## Problem requirements
Until the last line is reached, keep transcribing the material exactly.

## Exercise data
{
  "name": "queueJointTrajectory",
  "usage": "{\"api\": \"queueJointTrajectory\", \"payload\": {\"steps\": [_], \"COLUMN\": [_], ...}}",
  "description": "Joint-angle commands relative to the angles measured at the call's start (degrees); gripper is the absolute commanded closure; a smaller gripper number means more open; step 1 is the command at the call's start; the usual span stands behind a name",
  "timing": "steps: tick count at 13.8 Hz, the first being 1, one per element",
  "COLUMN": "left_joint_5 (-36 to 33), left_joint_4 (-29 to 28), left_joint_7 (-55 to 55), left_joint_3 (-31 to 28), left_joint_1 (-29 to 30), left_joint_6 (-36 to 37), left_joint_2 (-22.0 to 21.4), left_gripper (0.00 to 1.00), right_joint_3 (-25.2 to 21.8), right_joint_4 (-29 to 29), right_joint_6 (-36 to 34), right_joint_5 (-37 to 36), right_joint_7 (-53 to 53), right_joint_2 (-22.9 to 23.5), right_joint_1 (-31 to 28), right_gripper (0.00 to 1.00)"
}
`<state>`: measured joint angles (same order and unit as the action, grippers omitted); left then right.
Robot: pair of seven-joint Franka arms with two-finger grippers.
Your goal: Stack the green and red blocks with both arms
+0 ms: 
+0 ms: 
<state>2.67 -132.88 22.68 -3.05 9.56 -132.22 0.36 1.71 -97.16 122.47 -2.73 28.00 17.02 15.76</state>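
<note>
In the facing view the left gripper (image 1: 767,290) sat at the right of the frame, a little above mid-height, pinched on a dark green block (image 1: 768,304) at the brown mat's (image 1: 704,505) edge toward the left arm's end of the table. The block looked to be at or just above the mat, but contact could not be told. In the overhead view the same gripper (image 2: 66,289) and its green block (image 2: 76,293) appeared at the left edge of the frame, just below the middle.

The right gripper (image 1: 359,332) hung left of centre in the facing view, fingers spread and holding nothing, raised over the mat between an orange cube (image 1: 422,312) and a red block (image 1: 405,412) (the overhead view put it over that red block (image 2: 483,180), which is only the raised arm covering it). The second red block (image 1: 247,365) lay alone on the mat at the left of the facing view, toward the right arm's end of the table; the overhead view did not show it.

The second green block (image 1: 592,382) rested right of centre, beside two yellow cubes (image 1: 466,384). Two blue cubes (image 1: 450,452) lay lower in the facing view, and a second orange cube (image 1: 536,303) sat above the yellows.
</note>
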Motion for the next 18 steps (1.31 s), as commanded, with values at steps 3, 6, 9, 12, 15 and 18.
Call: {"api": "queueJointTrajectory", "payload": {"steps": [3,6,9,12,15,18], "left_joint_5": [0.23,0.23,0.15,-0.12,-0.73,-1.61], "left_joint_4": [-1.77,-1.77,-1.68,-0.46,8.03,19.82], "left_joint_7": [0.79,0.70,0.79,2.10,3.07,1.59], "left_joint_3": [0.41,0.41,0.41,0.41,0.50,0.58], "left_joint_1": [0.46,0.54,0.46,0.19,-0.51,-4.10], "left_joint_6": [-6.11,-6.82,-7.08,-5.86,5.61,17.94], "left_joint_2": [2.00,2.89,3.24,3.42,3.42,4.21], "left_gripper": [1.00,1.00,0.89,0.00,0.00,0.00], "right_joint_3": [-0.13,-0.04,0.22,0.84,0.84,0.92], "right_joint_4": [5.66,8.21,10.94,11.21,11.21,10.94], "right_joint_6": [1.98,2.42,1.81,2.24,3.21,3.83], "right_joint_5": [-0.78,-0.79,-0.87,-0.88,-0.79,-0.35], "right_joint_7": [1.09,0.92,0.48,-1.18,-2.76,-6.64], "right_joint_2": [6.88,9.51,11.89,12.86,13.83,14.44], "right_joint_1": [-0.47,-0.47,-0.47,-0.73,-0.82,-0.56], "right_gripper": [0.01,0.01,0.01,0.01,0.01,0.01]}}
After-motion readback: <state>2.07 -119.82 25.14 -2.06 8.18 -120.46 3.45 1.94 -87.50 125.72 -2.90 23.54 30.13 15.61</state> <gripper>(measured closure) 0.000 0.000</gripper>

## Response
{
  "name": "queueJointTrajectory",
  "usage": "{\"api\": \"queueJointTrajectory\", \"payload\": {\"steps\": [_], \"COLUMN\": [_], ...}}",
  "description": "Joint-angle commands relative to the angles measured at the call's start (degrees); gripper is the absolute commanded closure; a smaller gripper number means more open; step 1 is the command at the call's start; the usual span stands behind a name",
  "timing": "steps: tick count at 13.8 Hz, the first being 1, one per element",
  "COLUMN": "left_joint_5 (-36 to 33), left_joint_4 (-29 to 28), left_joint_7 (-55 to 55), left_joint_3 (-31 to 28), left_joint_1 (-29 to 30), left_joint_6 (-36 to 37), left_joint_2 (-22.0 to 21.4), left_gripper (0.00 to 1.00), right_joint_3 (-25.2 to 21.8), right_joint_4 (-29 to 29), right_joint_6 (-36 to 34), right_joint_5 (-37 to 36), right_joint_7 (-53 to 53), right_joint_2 (-22.9 to 23.5), right_joint_1 (-31 to 28), right_gripper (0.00 to 1.00)"
}
`<state>`: measured joint angles (same order and unit as the action, grippers omitted); left then right.
Robot: pair of seven-joint Franka arms with two-finger grippers.
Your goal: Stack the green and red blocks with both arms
+0 ms: 
+0 ms: 
<state>2.67 -132.88 22.68 -3.05 9.56 -132.22 0.36 1.71 -97.16 122.47 -2.73 28.00 17.02 15.76</state>
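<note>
In the facing view the left gripper (image 1: 767,290) sat at the right of the frame, a little above mid-height, pinched on a dark green block (image 1: 768,304) at the brown mat's (image 1: 704,505) edge toward the left arm's end of the table. The block looked to be at or just above the mat, but contact could not be told. In the overhead view the same gripper (image 2: 66,289) and its green block (image 2: 76,293) appeared at the left edge of the frame, just below the middle.

The right gripper (image 1: 359,332) hung left of centre in the facing view, fingers spread and holding nothing, raised over the mat between an orange cube (image 1: 422,312) and a red block (image 1: 405,412) (the overhead view put it over that red block (image 2: 483,180), which is only the raised arm covering it). The second red block (image 1: 247,365) lay alone on the mat at the left of the facing view, toward the right arm's end of the table; the overhead view did not show it.

The second green block (image 1: 592,382) rested right of centre, beside two yellow cubes (image 1: 466,384). Two blue cubes (image 1: 450,452) lay lower in the facing view, and a second orange cube (image 1: 536,303) sat above the yellows.
</note>
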Motion for the next 18 steps (1.31 s), as commanded, with values at steps 3, 6, 9, 12, 15 and 18.
Call: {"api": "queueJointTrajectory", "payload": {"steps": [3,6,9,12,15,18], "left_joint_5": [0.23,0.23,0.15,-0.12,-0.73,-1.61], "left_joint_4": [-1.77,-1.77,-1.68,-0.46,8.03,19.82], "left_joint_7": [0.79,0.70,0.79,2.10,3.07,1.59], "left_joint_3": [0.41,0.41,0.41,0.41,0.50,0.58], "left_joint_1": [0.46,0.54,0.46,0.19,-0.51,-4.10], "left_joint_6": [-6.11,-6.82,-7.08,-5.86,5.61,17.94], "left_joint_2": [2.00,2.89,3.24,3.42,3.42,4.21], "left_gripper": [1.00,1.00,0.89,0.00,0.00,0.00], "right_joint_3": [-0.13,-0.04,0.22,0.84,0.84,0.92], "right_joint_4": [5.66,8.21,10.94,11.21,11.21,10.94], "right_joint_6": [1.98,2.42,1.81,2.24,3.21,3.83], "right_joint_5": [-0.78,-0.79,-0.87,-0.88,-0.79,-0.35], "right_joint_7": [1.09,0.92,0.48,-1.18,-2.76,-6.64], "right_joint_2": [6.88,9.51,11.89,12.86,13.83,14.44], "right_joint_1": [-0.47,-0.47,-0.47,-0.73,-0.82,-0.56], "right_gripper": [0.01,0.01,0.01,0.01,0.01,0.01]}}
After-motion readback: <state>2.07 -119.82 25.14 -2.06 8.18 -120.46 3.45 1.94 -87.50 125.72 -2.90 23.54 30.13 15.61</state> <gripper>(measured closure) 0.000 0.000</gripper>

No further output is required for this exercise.